Zied Ezzedine
Back To The Charfia
Tunisia | Sfax | Kerkennah
Have you ever heard of a charfia? This traditional fishing technique is typical of the Kerkennah, the splendid islands off the eastern coast of Tunisia.
Zied EzzedineThe word charfia literally means “house of death,” but despite the violent name this technique has a very low environmental impact and is an example of traditional sustainability. The fixed fishing system is made of palm leaves woven to form a maze. Fish swim inside and keep swimming until they reach a trap from which they cannot escape. The fishermen then collect them, easily selecting their catch, taking only the largest fish and quickly releasing the smaller ones.
Like many other traditional techniques, the charfia is disappearing for a number of reasons: declining fish stocks due to increased intensive fishing, the difficulties small-scale fishers must overcome to obtain permits and lack of interest among young people in a trade considered unproductive by the global market.
Certainly the charfia cannot compete with industrial fishing when it comes to volume, and if that’s the point of comparison, then there’s nothing more to be said. But fishing means also administering the sea, understanding it and respecting its rhythms, which are less familiar to us than those of the land. Indeed, the fact that we do not understand many of its dynamics does not mean that the sea is not a complex and delicate ecosystem, and most of all it does not mean we can plunder it as though its destiny does not concern us.
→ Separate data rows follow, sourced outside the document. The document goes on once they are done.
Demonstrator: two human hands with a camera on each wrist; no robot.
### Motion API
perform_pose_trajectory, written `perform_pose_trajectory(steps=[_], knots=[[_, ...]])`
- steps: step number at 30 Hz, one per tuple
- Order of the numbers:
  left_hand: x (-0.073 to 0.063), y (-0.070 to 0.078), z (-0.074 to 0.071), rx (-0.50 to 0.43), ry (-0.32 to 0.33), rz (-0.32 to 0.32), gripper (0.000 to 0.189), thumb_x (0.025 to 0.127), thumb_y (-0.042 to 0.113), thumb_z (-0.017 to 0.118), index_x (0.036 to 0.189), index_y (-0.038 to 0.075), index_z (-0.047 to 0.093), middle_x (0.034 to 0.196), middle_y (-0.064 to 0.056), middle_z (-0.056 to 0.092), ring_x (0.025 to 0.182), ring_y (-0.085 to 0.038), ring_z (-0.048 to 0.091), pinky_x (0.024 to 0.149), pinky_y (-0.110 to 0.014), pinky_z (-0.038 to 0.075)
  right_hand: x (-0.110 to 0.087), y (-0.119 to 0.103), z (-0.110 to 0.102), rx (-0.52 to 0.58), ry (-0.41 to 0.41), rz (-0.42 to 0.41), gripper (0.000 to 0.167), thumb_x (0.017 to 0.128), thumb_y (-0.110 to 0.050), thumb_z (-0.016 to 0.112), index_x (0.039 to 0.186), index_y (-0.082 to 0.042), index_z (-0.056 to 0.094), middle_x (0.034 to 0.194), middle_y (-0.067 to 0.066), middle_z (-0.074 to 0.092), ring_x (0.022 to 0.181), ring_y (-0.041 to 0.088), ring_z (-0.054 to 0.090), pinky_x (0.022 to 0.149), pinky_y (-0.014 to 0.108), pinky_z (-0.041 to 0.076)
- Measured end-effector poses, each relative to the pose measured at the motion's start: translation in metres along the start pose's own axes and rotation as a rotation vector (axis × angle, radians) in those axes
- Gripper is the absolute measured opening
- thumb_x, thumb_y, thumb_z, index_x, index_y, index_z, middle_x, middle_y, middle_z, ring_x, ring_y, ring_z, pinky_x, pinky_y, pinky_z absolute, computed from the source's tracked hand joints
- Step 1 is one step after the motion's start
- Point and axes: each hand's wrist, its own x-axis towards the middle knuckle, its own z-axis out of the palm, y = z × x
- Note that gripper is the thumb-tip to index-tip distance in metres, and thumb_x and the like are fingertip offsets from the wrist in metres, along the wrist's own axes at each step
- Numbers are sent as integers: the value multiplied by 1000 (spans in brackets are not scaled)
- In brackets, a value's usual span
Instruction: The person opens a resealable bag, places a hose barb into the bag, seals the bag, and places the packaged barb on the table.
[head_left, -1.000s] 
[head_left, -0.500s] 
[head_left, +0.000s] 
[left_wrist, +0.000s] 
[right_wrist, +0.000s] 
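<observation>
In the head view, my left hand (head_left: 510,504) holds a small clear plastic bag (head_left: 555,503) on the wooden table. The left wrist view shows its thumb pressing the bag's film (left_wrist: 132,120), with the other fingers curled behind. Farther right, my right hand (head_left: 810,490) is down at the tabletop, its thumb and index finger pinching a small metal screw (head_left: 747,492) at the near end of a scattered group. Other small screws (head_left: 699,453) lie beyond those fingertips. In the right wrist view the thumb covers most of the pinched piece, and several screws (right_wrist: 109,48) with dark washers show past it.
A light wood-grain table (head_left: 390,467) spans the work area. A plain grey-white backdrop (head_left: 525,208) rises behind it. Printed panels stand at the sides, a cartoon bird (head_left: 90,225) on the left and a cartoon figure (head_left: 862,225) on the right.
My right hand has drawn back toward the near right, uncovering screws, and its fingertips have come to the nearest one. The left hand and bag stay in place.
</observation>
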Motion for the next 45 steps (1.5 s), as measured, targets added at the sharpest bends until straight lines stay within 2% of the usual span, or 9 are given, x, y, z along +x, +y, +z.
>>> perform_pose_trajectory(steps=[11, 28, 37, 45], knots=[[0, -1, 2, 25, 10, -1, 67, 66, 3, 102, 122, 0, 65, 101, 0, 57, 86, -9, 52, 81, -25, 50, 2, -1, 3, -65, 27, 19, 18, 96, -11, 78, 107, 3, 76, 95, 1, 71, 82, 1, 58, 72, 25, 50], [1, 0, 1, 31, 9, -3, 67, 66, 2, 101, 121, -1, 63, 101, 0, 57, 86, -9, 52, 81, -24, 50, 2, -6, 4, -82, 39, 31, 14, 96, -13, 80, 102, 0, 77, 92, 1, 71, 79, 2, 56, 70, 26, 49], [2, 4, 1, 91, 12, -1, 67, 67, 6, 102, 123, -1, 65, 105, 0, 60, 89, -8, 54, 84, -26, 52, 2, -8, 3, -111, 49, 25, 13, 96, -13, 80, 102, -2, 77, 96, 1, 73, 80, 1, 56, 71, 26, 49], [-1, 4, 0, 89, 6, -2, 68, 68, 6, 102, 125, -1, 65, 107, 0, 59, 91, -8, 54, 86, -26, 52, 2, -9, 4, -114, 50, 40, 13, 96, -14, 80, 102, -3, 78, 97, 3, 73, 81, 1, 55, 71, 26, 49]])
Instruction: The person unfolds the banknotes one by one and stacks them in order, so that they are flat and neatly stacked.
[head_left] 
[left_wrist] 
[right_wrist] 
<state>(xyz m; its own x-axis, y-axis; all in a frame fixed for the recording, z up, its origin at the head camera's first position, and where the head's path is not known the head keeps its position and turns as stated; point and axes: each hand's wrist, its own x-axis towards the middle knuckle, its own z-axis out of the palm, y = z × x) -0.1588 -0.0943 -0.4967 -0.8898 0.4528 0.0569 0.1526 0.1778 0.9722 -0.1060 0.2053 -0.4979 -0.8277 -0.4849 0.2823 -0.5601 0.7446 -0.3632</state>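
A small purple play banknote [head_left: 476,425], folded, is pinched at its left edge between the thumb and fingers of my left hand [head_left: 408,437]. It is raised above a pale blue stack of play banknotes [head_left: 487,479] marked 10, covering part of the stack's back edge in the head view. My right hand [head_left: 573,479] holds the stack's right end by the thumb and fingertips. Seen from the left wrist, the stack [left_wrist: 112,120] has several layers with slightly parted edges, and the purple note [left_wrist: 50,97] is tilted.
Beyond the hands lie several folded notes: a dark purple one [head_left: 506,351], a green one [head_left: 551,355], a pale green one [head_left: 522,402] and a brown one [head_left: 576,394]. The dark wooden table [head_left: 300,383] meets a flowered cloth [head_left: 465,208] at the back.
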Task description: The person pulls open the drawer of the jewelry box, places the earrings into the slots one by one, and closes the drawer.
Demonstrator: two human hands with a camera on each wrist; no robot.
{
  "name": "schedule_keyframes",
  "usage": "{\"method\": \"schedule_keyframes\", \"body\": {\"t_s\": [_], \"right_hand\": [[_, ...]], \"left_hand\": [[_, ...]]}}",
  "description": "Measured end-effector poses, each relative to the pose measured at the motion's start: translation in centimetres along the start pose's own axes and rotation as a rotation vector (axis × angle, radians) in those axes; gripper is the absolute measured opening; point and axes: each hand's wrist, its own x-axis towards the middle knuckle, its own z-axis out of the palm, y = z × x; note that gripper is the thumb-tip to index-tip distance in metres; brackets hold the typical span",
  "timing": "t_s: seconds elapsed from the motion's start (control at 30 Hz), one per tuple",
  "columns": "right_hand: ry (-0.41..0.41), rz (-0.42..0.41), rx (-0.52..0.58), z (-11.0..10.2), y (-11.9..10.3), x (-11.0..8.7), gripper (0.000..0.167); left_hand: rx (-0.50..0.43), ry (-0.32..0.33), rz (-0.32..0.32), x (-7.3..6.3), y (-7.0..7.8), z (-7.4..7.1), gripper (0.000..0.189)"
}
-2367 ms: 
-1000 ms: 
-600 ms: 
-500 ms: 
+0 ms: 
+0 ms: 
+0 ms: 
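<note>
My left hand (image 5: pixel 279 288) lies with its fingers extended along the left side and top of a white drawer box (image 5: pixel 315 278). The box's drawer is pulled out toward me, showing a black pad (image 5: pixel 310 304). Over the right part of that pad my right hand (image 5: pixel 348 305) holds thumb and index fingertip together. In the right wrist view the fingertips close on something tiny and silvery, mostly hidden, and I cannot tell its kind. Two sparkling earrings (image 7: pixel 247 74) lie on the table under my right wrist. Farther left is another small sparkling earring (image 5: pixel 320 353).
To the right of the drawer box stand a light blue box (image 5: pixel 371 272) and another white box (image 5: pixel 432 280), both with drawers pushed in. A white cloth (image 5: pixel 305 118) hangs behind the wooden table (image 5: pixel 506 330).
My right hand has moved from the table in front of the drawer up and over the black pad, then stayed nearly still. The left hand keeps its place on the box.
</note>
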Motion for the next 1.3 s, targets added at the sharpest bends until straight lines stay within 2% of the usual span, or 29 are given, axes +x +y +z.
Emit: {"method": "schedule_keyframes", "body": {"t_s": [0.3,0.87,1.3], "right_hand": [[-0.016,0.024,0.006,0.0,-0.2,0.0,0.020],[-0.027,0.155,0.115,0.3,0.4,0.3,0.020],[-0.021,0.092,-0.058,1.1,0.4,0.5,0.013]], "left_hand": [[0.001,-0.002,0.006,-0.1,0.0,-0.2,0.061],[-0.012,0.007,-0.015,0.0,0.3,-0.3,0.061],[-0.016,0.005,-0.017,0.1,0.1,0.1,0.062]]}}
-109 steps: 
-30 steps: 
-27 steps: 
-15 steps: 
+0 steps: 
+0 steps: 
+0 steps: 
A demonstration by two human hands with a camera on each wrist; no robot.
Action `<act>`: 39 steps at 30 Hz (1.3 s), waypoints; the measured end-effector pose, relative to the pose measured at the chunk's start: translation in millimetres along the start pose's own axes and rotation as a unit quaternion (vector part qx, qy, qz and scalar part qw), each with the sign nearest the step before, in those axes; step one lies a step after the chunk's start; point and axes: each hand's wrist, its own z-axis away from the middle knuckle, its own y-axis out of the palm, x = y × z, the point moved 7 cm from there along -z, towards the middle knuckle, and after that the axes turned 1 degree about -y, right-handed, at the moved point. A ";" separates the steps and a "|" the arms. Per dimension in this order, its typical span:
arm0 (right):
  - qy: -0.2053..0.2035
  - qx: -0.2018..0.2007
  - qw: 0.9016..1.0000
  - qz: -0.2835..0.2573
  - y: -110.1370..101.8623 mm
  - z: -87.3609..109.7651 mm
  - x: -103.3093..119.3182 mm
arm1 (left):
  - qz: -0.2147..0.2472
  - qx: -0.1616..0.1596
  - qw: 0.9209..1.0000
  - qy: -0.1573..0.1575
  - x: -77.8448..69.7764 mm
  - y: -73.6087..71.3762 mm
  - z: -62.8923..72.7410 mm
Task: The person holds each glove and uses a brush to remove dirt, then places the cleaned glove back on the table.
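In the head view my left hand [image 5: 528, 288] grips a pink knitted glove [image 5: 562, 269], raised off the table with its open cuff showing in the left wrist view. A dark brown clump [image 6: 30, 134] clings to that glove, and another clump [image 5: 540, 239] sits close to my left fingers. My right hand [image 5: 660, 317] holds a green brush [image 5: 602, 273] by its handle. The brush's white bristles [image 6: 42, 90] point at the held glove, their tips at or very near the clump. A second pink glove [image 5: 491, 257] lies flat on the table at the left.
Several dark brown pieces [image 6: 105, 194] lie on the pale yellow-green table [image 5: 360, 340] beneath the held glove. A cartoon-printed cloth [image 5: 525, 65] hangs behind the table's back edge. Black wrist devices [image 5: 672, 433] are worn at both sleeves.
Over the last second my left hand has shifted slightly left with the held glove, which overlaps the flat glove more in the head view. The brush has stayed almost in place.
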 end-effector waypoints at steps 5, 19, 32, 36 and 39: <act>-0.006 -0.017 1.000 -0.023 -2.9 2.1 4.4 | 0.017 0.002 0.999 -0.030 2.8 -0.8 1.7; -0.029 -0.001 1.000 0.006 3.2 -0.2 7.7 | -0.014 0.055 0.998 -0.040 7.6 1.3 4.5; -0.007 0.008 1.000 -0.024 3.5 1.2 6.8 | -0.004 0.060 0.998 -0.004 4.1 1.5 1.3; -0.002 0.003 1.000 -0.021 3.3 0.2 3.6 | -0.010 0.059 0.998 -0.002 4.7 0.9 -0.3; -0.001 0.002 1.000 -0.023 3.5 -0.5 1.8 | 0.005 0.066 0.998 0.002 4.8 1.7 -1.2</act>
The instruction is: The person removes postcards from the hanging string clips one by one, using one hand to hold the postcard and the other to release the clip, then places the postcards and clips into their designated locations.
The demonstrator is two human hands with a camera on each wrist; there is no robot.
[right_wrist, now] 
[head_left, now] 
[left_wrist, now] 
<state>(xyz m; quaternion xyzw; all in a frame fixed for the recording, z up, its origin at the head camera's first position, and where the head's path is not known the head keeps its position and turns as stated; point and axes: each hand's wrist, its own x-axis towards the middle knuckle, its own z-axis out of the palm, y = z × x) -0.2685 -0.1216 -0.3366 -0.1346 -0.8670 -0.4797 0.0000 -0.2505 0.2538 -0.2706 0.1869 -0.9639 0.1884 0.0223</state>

At least one person in Kerkennah has grown up making respect for the sea a priority: Zied Ezzedine, 27, who comes from a family of fishermen.
Zied Ezzedine2″I was 12 when I started to ask my father if I could come fishing with him. I had to get up at 4 in the morning but I didn’t care, I couldn’t wait for the school holidays to come so that I could go with him. At first he thought I was too young for life at sea, but in the end he gave into my persistence and I was allowed to go with him and give him a hand with the lighter jobs. I went with him and I watched him place the traps and select the fish one by one, taking care to throw the smallest back in the sea. This wasn’t a hundred years ago, but I can personally bear witness to how the sea had more fish back then. It was nothing like the results we get today.” Zied continues, speaking with a truly contagious enthusiasm: “In the following years I started to go out fishing with my uncle on boats that caught fish for industrial processing. He had a bigger boat than my father, he caught more and he sold his fish at higher prices. Working with him was a very important experience from a professional point of view and it allowed me at 16 to be an expert fisherman, able to captain a small boat. But at that point I had seen different techniques and I had already decided to return to the charfia.”
The fish caught with this technique has always been primarily for family consumption and still today only the surplus is sold at the market. The fishing industry’s concentration here has unfortunately caused a serious decline in the capacity of the island population to support itself.
“I’m a fisherman and I know the importance of constructing good networks between communities, both at a global and a local level. Here in Kerkennah we have set up the Baraka cooperative, for both fishing and farming. We have managed to organize to sell all of our catch ourselves, directly at the regional markets, so we can have higher margins and less pressure on the quantities produced. Additionally we are organizing to better protect our fishing sites and to avoid big fishing boats destroying our traps with their drag nets. On land, the cooperative’s members grow both food for local consumption and higher-value products that can help supplement their income. We also need palm cultivation to continue, so that we have the leaves to weave the charfia and carry on a tradition that has fed our community throughout our whole history.”